Parents' request to have it removed from high school's required reading list was rebuffed, but they plan an appeal.
Ken Gilbert read the story of Huckleberry Finn in the late 1960s in a segregated black North Carolina school, but he doesn't remember much about Huck's adventures and the book's status as an American classic.
What he does remember is class discussions of the n-word. Mark Twain used it over and over.
"Why were there so many usages of the same word?" he said. "We never got to the story line. It was the racial issue."
When daughter Nia was assigned to read it in her 10th-grade honors class, his memories of a racially volatile childhood came surging back. Now Gilbert and his wife, Sylvia, are reviving a century-old debate by asking St. Louis Park High School to remove the novel from the required-reading list.
So far their request has been declined, but an appeal is planned.
While controversy over the book dates back to the 1880s, debate over use of the n-word by schools, theaters and even black entertainers continues to make news.
For Gilbert, a 52-year-old small-business owner, there's not much question: While no word should be banned entirely, he said, he believes it should not be tolerated in informal conversation or popular entertainment. For blacks, he said, "There's no word that brings you to a lower level. ... It makes children feel less than equal in the classroom."
He does not seek to ban the book from the school. "I don't care if all of America reads the book," he said, but he doesn't want it to be required classroom reading.

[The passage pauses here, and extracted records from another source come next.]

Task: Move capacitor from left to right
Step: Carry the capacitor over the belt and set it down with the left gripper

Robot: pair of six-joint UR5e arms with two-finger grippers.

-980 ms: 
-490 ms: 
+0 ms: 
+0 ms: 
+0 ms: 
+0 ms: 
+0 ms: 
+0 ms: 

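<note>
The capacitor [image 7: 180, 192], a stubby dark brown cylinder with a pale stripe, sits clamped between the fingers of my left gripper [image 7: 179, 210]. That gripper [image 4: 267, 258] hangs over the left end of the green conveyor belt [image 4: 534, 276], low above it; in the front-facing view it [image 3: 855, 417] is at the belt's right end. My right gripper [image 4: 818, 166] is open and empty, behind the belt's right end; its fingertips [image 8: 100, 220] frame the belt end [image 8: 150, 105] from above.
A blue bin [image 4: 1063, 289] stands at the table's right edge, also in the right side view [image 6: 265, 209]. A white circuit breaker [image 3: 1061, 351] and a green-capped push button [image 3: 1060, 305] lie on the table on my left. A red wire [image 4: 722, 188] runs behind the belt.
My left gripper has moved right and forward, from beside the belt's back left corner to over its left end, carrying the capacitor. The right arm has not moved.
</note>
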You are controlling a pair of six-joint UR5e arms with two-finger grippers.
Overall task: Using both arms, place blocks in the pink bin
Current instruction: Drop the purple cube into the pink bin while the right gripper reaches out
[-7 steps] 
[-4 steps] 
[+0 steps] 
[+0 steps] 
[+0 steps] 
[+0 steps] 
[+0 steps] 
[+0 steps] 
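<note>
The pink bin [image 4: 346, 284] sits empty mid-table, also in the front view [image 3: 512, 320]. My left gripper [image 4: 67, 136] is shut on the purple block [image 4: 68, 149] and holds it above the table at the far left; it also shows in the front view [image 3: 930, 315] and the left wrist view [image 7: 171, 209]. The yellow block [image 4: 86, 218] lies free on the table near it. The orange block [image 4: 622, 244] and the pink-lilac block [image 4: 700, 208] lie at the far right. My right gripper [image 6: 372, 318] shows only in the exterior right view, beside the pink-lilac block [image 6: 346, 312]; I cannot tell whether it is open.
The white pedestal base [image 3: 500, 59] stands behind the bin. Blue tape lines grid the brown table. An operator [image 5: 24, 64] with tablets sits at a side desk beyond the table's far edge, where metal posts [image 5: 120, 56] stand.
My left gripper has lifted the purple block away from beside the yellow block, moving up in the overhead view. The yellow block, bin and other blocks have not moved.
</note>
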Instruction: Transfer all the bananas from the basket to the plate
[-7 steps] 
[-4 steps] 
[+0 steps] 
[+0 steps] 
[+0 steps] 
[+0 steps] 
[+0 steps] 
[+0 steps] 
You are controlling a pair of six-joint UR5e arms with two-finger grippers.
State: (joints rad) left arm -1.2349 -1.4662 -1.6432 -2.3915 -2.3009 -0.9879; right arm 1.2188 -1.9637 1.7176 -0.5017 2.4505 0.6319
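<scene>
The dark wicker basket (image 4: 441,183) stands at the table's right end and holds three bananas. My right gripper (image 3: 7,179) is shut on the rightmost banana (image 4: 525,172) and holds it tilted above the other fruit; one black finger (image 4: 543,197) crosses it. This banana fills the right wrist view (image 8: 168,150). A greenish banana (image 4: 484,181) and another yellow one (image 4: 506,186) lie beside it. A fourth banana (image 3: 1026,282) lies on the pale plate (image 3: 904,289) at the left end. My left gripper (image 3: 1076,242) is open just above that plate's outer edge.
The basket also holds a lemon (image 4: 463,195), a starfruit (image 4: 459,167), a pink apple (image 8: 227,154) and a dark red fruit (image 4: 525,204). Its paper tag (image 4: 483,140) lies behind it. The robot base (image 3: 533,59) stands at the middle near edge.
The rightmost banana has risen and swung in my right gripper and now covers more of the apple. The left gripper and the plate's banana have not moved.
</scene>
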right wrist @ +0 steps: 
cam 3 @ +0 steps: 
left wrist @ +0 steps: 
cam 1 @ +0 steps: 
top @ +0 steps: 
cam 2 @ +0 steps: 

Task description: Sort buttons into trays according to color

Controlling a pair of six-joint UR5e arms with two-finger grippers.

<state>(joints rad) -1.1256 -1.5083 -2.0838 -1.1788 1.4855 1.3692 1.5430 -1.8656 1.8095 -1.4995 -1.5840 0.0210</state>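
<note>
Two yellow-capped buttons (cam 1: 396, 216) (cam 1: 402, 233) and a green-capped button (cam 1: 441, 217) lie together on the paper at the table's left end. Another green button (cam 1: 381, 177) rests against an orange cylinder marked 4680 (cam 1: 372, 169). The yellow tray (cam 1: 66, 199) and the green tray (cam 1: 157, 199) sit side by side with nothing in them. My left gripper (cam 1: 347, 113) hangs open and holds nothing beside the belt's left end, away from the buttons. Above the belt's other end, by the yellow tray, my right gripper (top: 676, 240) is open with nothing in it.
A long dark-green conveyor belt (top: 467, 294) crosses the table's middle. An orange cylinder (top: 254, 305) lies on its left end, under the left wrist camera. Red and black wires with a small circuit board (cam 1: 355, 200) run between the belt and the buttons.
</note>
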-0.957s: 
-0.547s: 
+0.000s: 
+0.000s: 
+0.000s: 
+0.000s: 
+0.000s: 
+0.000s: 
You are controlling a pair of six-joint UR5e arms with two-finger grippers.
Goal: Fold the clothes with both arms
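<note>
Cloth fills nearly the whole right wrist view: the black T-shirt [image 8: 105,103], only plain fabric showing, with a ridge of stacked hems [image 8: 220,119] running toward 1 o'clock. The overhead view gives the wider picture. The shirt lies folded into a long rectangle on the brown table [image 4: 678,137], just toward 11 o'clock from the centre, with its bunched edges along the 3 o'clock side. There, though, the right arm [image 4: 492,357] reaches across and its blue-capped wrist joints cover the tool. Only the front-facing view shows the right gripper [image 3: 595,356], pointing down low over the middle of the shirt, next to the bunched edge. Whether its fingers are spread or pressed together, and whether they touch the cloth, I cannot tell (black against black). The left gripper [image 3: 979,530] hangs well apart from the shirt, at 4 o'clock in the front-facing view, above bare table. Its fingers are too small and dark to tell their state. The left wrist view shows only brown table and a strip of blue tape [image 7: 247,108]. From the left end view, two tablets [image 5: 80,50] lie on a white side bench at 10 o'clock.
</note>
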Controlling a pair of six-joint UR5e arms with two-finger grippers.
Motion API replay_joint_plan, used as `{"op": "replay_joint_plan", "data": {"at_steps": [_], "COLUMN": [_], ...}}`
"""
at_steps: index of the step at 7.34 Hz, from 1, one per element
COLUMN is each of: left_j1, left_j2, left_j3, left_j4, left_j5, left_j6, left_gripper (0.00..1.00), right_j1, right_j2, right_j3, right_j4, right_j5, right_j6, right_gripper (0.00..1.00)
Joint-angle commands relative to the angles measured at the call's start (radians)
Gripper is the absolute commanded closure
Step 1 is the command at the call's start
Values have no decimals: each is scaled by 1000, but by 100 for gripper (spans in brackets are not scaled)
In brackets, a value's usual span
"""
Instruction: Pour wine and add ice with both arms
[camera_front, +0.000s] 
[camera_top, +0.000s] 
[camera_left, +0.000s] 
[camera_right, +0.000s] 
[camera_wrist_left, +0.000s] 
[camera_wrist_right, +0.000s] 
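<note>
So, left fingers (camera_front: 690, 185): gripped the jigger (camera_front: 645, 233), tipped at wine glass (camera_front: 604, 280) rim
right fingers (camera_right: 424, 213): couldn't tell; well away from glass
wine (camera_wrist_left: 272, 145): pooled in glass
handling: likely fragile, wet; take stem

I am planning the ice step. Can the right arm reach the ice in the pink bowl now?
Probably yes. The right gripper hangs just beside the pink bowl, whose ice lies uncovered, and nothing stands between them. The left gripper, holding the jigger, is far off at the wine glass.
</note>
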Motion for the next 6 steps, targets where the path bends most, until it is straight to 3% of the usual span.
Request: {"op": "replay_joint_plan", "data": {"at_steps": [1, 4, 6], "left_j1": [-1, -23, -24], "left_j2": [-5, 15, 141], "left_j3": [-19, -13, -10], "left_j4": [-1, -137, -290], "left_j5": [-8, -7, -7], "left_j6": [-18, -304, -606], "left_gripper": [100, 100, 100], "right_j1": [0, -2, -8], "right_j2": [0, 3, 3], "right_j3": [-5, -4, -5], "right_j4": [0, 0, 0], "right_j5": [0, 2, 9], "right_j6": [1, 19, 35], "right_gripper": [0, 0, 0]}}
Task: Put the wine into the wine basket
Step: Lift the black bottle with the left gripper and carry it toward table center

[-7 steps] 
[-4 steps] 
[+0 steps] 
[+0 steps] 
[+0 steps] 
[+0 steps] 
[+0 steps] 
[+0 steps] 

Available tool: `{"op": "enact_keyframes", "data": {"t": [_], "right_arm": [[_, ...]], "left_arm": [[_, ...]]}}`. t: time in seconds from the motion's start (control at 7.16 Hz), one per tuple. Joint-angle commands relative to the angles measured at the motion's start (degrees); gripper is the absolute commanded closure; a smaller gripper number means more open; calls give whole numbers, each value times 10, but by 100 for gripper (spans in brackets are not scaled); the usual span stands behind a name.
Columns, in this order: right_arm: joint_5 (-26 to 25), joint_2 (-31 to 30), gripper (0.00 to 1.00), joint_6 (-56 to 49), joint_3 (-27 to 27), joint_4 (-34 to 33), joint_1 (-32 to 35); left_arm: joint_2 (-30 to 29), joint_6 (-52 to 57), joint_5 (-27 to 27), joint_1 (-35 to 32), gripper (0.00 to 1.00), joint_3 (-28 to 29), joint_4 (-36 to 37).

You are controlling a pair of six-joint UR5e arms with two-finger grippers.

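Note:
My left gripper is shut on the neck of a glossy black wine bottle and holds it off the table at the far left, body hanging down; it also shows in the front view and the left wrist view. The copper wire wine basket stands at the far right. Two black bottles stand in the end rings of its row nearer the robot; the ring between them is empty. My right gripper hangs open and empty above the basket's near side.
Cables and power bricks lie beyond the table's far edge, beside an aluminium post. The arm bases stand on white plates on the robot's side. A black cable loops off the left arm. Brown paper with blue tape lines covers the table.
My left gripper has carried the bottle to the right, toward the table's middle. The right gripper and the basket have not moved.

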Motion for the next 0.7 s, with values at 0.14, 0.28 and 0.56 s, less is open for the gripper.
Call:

A 12-member committee of teachers, parents, a community member and a school administrator reviewed the Gilberts' request. According to a letter to parents from Principal Robert Laney, the group decided that although some of the novel's language is offensive, "the literary value of the book outweighed the negative aspect of the language employed."
The Gilberts will appeal to Superintendent Debra Bowers.
As word of the challenge to the book spread at school, some students created posters saying, "Save Huck Finn" and began a website objecting to the Gilberts' request.
Patrick Zahner, a junior, read the book last year after having read Twain's "Tom Sawyer." He described the request to remove "Huckleberry Finn" as "misguided" because Twain uses racist characters "to parody racism." Similar arguments could be used "to take many other books out of the curriculum," he said.
Rosalyn Korst, head of the high school's language arts department, said that in her 34 years at St. Louis Park she could not recall a previous effort to remove a title from the curriculum, although some parents have asked that their children be allowed to read alternative books.
Korst said the Twain book's value in the curriculum rests partly on "learning to fight racism in a safe environment. ... It's a good learning experience."
She said Twain's uses of dialects, satire and irony are important teaching tools and illustrate why he is considered "the authentic voice of the American people."
Laney said students may request an alternative assignment. Nia Gilbert and another student read "The Secret Life of Bees" by Sue Monk Kidd as an alternative to "Huckleberry Finn."
But Gilbert said such a request can make a student feel ostracized from the rest of the class. He said his daughter has taken heat at school because of the controversy. Nia Gilbert declined to be interviewed.
Ken Gilbert said he is a former member of the Black Panther Party for Self Defense in North Carolina. The party, founded in 1966 in Oakland, Calif., had a reputation for championing black power --sometimes militantly -- and its leaders espoused socialistic solutions to problems of poverty.